Che le cose stiano andando bene alla Lamborghini lo dicono i numeri, infatti, la Casa di Sant’Agata Bolognese ha raggiunto un importante traguardo produttivo: quello delle 5.000 Aventador. L’azienda ha raggiunto questo traguardo in soli 55 mesi, e la vettura numero 5.000 è una Roadster dalla livrea Rosso Bia destinata al mercato italiano.

Vi ricordiamo la Aventador ultimamente, versione SV a parte, che è stata resa ancora più estrema per via dell’accresciuto numero di cavalli e tramite un’aerodinamica dedicata, è stata utilizzata come base per dei modelli a dir poco esclusivi come la Veneno e la Centenario, segno che vanta una meccanica sana e di riferimento.

Dal lancio, la Lamborghini in questione è stata prodotta anche in un esemplare particolare, come la one-off Aventador J Speedster del 2012, ma non sono mancate le edizioni speciali, tra cui quella Anniversario, proposta sia nella variante coupé che in quella roadster.

Purtroppo, non ci sarà un’Aventador a trazione posteriore, come speravano in molti, visto che Maurizio Reggiani, il responsabile del reparto di ricerca e sviluppo della Casa del Toro ha affermato, recentemente, che le Aventador rimarranno strettamente AWD perché solamente un sistema di trazione integrale sarebbe in grado di gestire la straripante potenza generata dal potente V12.

Dopo aver superato di slancio i numeri della Murcielago, ferma a 4.099 unità prodotte in 9 anni, l’Aventador rimarrà anche per un bel pezzo in listino, per cui è atteso l’inevitabile restyling di metà carriera e, almeno, un’altra serie speciale.
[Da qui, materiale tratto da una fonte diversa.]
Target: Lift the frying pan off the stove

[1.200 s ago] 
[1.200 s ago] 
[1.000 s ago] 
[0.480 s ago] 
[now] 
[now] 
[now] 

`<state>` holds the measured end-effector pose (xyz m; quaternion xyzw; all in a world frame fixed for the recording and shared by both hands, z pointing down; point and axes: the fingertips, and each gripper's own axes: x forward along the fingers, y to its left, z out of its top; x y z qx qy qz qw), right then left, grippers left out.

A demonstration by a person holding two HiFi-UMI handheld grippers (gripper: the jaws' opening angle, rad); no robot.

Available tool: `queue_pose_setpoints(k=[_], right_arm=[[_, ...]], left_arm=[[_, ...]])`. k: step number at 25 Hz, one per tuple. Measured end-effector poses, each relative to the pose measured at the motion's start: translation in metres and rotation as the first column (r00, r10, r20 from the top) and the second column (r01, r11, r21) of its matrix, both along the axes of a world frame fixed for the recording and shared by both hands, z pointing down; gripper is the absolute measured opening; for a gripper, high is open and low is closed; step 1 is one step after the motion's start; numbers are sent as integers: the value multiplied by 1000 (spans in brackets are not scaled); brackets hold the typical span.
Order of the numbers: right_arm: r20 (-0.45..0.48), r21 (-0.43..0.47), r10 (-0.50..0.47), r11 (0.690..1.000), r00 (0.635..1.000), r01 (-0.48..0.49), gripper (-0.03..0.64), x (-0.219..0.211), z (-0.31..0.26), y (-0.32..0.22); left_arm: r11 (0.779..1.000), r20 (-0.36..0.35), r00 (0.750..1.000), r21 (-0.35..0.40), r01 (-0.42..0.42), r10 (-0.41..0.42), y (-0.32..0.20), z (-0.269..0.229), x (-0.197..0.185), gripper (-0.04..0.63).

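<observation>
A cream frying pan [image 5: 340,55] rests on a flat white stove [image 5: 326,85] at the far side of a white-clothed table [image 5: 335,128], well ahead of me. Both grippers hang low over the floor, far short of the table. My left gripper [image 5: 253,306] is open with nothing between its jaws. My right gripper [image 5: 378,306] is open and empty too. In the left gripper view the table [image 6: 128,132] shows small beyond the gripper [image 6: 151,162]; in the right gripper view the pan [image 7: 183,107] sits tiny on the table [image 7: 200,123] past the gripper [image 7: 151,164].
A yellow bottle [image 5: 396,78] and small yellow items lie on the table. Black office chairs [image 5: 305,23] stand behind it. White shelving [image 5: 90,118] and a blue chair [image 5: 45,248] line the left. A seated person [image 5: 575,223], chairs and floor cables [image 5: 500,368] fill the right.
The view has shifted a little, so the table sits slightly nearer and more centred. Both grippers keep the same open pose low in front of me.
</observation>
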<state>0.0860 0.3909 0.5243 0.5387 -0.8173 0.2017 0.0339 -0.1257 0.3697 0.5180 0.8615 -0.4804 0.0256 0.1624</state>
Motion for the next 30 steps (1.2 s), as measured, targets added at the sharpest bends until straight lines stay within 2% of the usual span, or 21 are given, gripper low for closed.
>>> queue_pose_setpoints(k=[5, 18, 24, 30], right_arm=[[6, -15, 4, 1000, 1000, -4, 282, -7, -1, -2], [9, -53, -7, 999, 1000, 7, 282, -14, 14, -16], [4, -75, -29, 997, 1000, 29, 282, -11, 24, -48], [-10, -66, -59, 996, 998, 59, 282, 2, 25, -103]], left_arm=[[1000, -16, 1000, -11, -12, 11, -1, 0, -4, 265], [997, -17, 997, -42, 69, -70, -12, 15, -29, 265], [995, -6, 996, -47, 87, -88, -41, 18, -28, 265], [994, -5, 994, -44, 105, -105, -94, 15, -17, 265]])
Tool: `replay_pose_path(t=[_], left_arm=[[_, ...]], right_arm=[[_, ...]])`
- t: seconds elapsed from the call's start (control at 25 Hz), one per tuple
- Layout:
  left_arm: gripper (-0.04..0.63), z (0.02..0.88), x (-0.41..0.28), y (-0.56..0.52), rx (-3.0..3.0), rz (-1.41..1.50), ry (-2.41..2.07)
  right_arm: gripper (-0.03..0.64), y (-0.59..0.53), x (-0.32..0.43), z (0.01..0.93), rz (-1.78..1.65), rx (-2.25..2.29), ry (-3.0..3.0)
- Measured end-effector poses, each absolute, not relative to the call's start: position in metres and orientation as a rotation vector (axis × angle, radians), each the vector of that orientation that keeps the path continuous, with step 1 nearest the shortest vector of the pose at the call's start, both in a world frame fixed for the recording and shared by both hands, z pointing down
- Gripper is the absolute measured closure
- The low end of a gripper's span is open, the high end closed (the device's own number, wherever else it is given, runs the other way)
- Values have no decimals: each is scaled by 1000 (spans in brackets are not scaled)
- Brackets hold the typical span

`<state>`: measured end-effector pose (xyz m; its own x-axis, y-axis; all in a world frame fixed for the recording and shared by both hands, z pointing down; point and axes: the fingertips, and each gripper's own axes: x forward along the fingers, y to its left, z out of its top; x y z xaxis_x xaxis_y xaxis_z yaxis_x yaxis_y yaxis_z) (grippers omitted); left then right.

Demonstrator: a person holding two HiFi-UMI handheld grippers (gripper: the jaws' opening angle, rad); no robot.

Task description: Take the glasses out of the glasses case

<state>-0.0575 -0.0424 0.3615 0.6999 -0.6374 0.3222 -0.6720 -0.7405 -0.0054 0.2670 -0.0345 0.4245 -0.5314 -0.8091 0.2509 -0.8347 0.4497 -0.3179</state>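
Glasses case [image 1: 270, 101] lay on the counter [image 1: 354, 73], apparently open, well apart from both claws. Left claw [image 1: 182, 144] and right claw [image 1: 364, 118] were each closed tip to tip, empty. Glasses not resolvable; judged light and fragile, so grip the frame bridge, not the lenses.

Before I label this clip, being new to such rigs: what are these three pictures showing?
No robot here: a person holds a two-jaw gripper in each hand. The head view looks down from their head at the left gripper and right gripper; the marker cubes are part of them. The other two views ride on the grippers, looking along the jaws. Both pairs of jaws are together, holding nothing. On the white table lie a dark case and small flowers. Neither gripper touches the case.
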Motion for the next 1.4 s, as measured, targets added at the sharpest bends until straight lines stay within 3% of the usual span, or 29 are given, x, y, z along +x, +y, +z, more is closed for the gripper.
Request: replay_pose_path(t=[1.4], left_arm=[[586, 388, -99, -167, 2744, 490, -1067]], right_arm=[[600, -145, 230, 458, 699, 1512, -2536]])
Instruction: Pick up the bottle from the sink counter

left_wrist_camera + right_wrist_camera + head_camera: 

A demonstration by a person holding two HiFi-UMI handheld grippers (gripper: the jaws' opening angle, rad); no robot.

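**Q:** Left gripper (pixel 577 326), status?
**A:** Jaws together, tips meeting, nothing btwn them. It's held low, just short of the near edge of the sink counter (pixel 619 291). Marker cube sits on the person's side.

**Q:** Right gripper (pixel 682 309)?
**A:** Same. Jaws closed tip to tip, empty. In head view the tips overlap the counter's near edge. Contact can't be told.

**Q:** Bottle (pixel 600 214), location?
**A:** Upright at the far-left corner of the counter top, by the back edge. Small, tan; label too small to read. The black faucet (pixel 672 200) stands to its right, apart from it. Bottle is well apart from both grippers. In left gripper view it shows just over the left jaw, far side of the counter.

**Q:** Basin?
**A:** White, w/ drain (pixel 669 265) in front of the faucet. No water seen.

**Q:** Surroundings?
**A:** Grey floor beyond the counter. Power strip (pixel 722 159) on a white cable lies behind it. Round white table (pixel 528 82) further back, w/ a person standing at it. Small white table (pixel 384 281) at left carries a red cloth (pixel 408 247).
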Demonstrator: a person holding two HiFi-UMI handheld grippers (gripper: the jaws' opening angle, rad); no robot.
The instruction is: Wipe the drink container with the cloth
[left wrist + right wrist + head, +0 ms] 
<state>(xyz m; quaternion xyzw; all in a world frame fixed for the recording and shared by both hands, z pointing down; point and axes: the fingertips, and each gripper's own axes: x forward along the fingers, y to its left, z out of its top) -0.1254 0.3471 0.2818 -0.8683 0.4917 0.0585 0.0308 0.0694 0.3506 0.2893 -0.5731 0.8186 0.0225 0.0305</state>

Nel frattempo, bisogna riconoscere che la sportiva made in Sant’Agata Bolognese non sembra essere invecchiata, anzi, appare più in forma che mai, merito di un design che è ancora piacevole e non stanca lo sguardo per via delle tante superfici che s’intersecano per dar vita ad un corpo vettura così intrigante da far girare la testa ai passanti ogni volta che circola su strada.